In part 6 of this Exclusive Interview, Dr. Jeffrey Mechanick talks with Diabetes in Control Publisher Steve Freed during the AACE 2018 convention in Boston, MA about why the prevention of diabetes complications faces challenges, and how behavioral medicine may help change that.
Dr. Jeffrey Mechanick, MD, FACE, FACR, FACN, ECNU is the Clinical Professor of Medicine and Director of Metabolic Support in the Division of Endocrinology, Diabetes and Bone Disease at the Icahn School of Medicine at Mount Sinai, NY.
Transcript of this video segment:
Freed: So, you mention you have an activity center at Mount Sinai. Do you find that the medical professionals use that facility?
Mechanick: So, one of our aspirations would be to have this scale up so that it would be more widely available for the professional staff and for the ancillary staff in the hospital. But more and more, a lot of them are being referred in or self-referring in for medical care. So, it’s available a la carte – you can come in and have the exercise physiologists see you or the nutritionists or you can have the whole package with a cardiologist and endocrinologist see you, etc. But it’s within the context of preventive care. If we had a healthcare system that fully reimbursed and fully supported an infrastructure where for every American, we had access to qualified and experience exercise physiology, physical activity, the built-in environment with running trails, stairs to encourage people to take those instead of elevators, healthy food buffets at medical conferences and work, and if in schools we got rid of the candy machines – a lot of this has been done. Much of this was pioneered and amplified but our former first lady [Michelle Obama]. A lot of this has been advanced and supported by many government agencies and by many aspects of industry of the healthcare environment but here’s the question, why don’t we see more of it? Now one of the answers is an emerging concept that arose from our 2014 obesity consensus conference, that, in general, Americans place little value on obesity care, diabetes care, chronic care – being healthy. We’re more consumed with other aspects of life like money and materialistic goods. I realize this is a big statement and we as doctors need to sort of dig ourselves out of this pigeonhole of just worrying about people when they get very, very sick and they’re in the hospital which consumes a lot of money from the healthcare system. Instead, we should be trying to understand the behavioral medicine component, the socioeconomic component, the motivations, and the ways to really make a dent in primordial, primary, and secondary prevention to decrease the prevalence of chronic illness.
Freed: Do you feel that financial incentives would be a big boost to motivating people?

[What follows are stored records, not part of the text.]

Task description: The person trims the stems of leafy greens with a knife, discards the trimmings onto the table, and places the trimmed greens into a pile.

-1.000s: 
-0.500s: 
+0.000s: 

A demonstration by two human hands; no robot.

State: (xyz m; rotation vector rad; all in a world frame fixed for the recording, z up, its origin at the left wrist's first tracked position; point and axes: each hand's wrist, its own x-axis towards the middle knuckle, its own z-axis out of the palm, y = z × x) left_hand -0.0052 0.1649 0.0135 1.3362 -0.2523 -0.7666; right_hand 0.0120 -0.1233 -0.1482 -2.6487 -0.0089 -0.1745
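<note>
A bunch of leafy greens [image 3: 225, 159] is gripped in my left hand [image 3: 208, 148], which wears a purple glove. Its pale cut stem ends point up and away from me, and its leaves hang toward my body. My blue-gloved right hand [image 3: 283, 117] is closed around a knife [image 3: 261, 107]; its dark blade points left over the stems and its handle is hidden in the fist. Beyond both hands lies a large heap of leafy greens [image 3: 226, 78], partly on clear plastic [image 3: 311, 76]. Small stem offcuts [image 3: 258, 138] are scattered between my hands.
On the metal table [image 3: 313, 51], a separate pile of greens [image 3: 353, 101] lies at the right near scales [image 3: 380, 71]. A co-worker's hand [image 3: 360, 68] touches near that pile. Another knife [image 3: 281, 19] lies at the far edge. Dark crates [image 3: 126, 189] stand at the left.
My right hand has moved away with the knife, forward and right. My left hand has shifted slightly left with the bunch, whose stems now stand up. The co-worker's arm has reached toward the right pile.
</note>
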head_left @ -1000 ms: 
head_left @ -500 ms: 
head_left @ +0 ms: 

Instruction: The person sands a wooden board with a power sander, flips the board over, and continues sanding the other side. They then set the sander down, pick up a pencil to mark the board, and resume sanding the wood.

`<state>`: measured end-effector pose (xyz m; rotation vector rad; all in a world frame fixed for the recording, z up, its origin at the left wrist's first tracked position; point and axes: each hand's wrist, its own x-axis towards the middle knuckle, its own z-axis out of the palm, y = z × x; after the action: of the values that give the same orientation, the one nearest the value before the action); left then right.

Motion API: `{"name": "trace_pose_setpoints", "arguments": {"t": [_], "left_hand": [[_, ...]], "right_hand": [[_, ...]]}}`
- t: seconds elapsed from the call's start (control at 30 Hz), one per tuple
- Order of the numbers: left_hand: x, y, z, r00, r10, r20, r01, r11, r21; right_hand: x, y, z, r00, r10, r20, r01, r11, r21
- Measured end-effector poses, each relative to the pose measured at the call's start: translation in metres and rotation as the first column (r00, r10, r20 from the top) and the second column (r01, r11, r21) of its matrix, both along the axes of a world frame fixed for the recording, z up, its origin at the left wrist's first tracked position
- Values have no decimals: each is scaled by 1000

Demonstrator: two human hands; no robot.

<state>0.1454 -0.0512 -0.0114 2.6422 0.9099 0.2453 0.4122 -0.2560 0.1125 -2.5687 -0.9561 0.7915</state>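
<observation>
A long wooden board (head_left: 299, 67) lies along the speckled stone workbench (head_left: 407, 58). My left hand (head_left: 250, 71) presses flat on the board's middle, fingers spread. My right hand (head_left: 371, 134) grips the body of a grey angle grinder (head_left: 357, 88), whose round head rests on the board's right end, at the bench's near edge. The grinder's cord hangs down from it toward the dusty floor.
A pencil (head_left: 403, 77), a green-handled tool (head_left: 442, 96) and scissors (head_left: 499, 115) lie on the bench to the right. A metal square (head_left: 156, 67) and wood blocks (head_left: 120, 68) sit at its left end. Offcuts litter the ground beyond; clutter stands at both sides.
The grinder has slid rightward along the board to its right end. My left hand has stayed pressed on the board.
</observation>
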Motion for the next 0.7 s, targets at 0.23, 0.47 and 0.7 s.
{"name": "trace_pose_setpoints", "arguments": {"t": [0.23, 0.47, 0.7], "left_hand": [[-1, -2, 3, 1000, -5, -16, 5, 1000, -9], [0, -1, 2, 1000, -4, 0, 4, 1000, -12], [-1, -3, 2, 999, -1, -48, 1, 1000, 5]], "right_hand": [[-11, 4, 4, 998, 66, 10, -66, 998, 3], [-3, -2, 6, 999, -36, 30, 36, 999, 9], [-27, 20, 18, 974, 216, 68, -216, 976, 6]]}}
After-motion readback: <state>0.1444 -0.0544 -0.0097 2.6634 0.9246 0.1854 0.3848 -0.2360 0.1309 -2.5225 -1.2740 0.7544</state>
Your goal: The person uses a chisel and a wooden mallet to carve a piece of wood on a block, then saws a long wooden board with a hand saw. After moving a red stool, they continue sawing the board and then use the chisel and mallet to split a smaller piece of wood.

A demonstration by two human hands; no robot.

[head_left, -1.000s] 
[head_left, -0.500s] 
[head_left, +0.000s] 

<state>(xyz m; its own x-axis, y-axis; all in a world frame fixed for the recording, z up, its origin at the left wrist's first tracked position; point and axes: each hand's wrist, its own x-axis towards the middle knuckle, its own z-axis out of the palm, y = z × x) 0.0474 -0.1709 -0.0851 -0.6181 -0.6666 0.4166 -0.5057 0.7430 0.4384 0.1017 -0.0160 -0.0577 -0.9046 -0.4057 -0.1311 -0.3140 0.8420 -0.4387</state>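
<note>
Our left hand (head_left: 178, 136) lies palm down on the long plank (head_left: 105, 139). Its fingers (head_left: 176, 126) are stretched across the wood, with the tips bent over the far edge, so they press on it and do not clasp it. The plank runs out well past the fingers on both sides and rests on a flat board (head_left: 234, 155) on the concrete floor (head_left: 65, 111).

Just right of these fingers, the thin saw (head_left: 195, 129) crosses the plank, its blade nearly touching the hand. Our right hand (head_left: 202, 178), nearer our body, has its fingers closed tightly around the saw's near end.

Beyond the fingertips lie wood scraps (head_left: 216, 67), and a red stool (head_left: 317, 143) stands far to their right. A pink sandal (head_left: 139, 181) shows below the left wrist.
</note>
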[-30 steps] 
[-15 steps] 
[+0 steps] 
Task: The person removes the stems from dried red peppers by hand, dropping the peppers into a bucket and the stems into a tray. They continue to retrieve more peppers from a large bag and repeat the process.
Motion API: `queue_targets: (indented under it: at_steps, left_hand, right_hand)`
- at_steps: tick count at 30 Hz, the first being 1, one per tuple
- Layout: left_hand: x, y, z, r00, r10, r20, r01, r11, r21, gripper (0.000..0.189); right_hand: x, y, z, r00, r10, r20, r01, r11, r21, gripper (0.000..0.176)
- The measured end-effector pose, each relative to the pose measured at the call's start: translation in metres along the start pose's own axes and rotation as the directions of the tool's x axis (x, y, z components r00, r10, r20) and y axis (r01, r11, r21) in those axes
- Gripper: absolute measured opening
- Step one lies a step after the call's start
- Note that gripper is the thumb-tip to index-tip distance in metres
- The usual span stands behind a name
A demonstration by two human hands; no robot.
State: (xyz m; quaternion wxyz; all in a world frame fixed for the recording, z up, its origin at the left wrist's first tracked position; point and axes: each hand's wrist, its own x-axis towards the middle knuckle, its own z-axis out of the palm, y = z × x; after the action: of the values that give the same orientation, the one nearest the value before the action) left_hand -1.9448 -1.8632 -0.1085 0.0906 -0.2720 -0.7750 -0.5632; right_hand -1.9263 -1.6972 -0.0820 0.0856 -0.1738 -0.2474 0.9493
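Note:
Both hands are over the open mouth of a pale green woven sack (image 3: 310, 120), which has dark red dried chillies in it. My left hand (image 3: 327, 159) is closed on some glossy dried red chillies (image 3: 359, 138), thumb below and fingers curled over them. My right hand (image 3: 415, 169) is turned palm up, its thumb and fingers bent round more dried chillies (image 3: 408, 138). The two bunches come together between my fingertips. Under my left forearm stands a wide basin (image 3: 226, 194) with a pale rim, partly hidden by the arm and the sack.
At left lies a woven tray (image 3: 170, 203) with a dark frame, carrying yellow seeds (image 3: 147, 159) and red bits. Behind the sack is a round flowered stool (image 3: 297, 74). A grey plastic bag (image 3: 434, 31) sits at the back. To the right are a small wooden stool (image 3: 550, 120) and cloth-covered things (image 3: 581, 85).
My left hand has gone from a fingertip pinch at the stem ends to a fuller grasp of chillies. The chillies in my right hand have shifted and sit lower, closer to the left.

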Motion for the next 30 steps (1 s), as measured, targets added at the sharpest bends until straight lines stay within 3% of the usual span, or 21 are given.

Mechanick: So, that’s behavioral economics and there’s two sides to the coin there. At face value, many people would say that behavioral economics works – you add a taxation to those that have kiosks for barbeque and hotdogs on the streets of New York City and you subsidize the fruit stands that are selling apples. There are problems with that. First of all, there is a little bit of a game theory involved because what about the fruit store that is on the street that is going out of business? Also, we know from studies, scientifically, that when the money runs out, people revert back to their old habits. There is no legacy effect, essentially, with behavioral economics.